Cantonese Speech Recognition in Python — SenseVoice Keeps Real Cantonese (Whisper Turns It Into Mandarin)

2026-06-21 · FunASR Team

Cantonese has around 85 million speakers, yet open-source ASR support for it is weak. Whisper nominally lists Cantonese, but in practice it treats Cantonese as Chinese (zh) and rewrites it into Standard Written Mandarin — 唔→不, 嘅→的, 呢→這 — so the actual Cantonese is lost.

SenseVoice (an open-source multilingual speech-understanding model from the FunAudioLLM team) natively supports Cantonese (yue): it auto-detects the language and preserves genuine colloquial Cantonese characters, all in one non-autoregressive pass.

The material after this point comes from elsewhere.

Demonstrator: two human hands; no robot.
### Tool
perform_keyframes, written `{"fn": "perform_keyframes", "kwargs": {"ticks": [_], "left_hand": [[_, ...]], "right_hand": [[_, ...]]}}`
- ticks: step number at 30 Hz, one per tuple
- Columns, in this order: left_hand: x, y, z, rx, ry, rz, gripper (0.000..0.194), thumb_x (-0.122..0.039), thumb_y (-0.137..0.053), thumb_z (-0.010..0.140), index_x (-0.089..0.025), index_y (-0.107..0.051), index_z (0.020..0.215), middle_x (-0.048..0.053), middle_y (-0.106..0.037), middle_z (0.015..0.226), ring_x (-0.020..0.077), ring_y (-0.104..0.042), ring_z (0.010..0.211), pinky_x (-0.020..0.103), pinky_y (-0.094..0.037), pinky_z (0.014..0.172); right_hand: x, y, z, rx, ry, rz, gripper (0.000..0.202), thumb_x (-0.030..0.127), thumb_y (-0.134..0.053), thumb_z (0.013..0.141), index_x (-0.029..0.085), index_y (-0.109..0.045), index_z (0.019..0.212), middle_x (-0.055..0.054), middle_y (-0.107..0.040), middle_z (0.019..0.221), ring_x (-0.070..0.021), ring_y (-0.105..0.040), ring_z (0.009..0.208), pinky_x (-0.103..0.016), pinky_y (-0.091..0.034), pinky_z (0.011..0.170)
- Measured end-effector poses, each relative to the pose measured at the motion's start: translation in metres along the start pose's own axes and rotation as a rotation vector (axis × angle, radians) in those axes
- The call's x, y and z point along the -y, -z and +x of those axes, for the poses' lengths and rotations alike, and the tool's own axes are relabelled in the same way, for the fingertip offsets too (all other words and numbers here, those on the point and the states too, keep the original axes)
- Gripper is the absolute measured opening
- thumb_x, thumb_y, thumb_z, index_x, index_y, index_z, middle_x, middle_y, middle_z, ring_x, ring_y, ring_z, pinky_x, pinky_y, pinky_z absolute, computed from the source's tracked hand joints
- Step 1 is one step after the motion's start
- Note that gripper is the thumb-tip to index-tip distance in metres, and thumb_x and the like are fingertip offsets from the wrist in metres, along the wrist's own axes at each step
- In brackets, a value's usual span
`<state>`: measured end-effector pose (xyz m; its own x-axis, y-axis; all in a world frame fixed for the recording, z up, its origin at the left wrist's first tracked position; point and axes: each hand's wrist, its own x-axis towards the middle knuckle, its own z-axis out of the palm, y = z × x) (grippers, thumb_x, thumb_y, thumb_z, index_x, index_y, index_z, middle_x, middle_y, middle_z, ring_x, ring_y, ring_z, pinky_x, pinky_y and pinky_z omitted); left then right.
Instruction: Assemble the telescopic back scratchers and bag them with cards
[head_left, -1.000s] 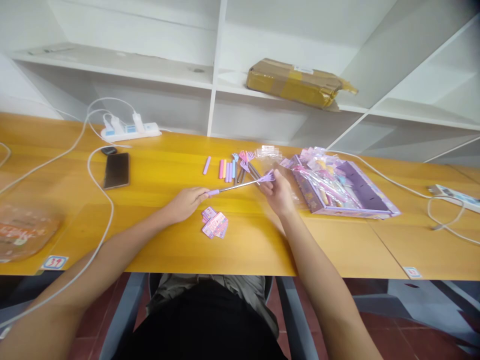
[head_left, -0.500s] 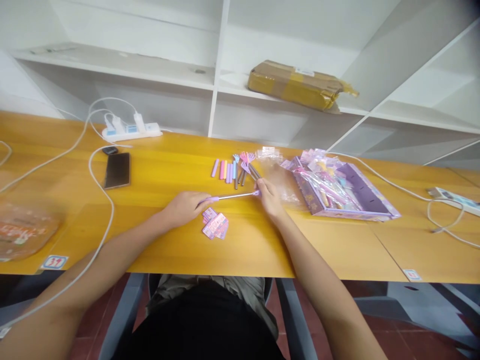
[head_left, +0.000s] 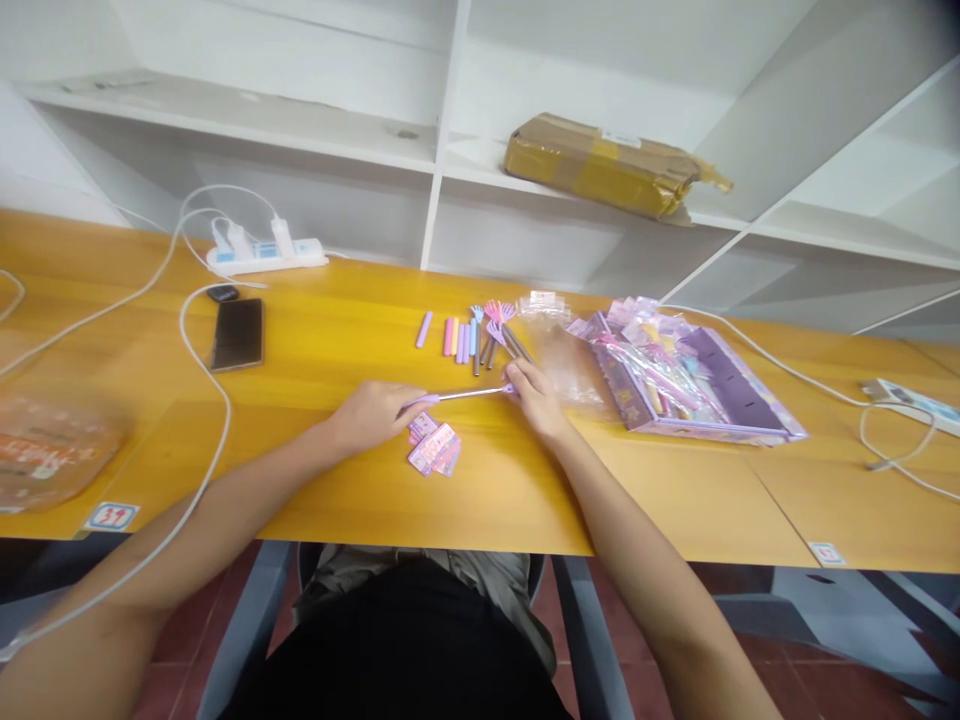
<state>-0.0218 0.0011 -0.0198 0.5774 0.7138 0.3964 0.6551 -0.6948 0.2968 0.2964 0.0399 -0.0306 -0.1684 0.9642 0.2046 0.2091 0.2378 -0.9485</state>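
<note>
A purple back scratcher with a thin metal rod is stretched between my hands, above the table. My left hand is closed around its purple handle. The fingers of my right hand pinch the purple claw end, which they mostly cover. Just below the rod lies a small pile of pink and purple cards. Beyond it are several coloured handle sleeves, one purple sleeve apart from them. Claw heads on metal rods lie bunched beside the sleeves, near my right hand.
A purple box of bagged items stands to the right, with clear plastic bags beside it. On the left are a phone, a power strip, an orange-printed bag and a white cable crossing my left arm. A taped carton sits on the shelf.
The view has shifted slightly. Both hands keep their hold on the back scratcher, with little visible movement; the cards and sleeves lie as before.
</note>
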Motion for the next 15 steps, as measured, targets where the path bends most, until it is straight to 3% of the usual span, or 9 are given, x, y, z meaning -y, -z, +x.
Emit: {"fn": "perform_keyframes", "kwargs": {"ticks": [15], "left_hand": [[-0.0093, 0.005, -0.0013, -0.124, 0.164, -0.076, 0.025, -0.044, -0.069, 0.098, -0.024, -0.082, 0.091, -0.001, -0.084, 0.086, 0.0167, -0.076, 0.073, 0.027, -0.046, 0.065]], "right_hand": [[0.0055, -0.0085, -0.0053, 0.077, -0.037, -0.06, 0.052, 0.074, -0.06, 0.097, 0.023, -0.057, 0.085, 0.005, -0.043, 0.063, -0.0128, -0.039, 0.055, -0.028, -0.03, 0.052]]}}
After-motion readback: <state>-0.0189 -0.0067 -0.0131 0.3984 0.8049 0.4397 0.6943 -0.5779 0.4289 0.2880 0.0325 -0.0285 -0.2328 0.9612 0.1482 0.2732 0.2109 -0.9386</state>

Here is a real side-by-side on the same Cantonese clip.

Real comparison: the same Cantonese audio

Tested on SenseVoice's bundled Cantonese sample yue.mp3, actual outputs from both models:

Model	Detected language	Output
SenseVoice	`yue` (Cantonese)	呢几个字都表达唔到,我想讲嘅意思。
Whisper-small	`zh` (Chinese)	這幾個字都表達不到我想講的意思

The difference is clear: SenseVoice keeps the hallmark Cantonese words 呢 / 唔 / 嘅; Whisper has no separate Cantonese, recognizes it as Chinese and converts it to written Mandarin (呢→這, 唔→不, 嘅→的) — roughly the same meaning, but no longer Cantonese.

Cantonese ASR in three lines

pip install funasr

from funasr import AutoModel
from funasr.utils.postprocess_utils import rich_transcription_postprocess

model = AutoModel(model="iic/SenseVoiceSmall", disable_update=True)
res = model.generate(input="cantonese.wav", cache={}, language="yue", use_itn=True)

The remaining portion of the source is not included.